The U.S. Food and Drug Administration (FDA) has submitted a brief detailing its appeal of Judge Amit Mehta’s decision to vacate the Deeming Rule. The Deeming Rule contains a set of guidelines by which premium cigars are regulated, and the FDA is determined to enforce it. This appeal was submitted to the U.S. Court of Appeals for the District of Columbia.
In September 2023, the FDA filed a motion to appeal Judge Mehta’s decision. The cigar industry has been vocal about its opposition to the Deeming Rule. The industry is represented by three trade associations: the Cigar Association of America (CAA), the Cigar Rights of America (CRA), and the Premium Cigar Association (PCA). However, the FDA is standing firm on its position that premium cigars need to be regulated. There are two main grounds the FDA is appealing on:
1. FDA Reasonably Concluded that There Is No Public Health Justification for Leaving Premium Cigars Entirely Unregulated.

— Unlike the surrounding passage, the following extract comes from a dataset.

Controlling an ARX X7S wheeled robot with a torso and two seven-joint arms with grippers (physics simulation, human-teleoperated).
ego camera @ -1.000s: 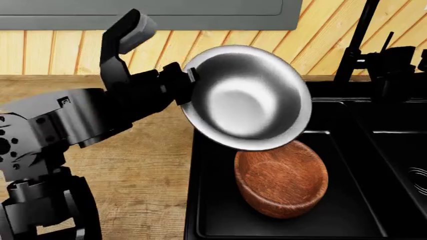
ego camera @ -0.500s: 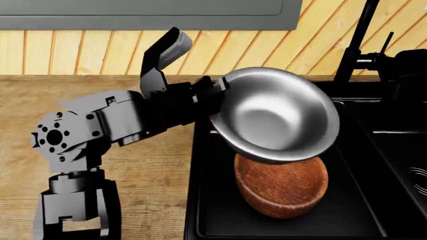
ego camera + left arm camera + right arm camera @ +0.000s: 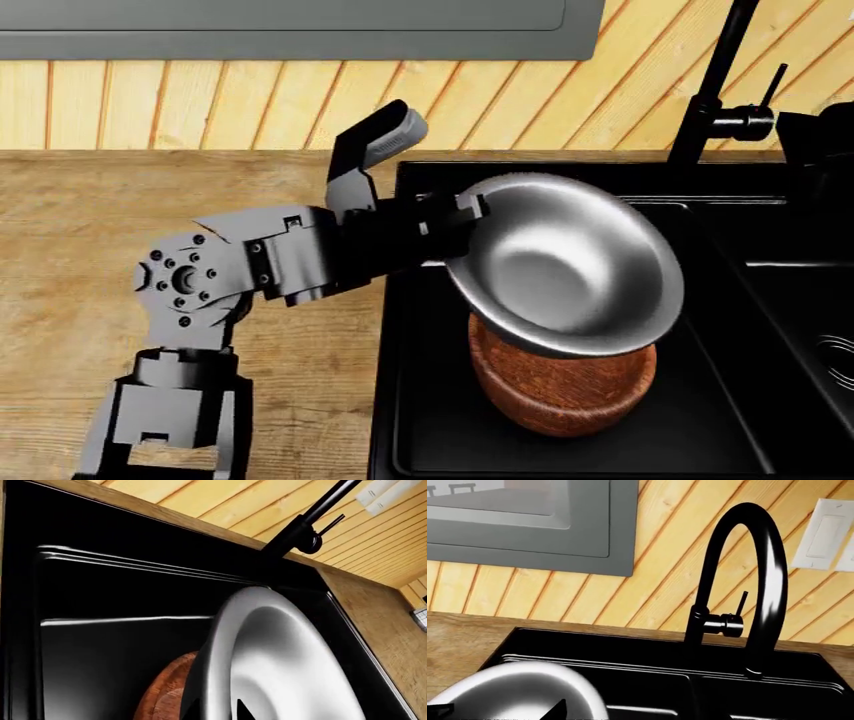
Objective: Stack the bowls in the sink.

The FDA is doubling down on its insistence that premium cigars need to be regulated. Its position is that regulating premium cigars rather than creating a special exemption for premium cigars benefits public health. It continues to insist that youth and young adults consume premium cigars.
2. If the Court Were Nevertheless To Find the Deeming Decision Insufficiently Reasoned with Respect to Premium Cigars, the Proper Remedy Would Be Remand Without Vacatur.
The FDA asserts that even though the court ruled the Deeming Rule was insufficient, the Court should have ordered the FDA to go back and fix the rule instead of vacating it. The agency also said remand with vacate is warranted because vacatur hampers Congress’s efforts to address the public health harms caused by tobacco products.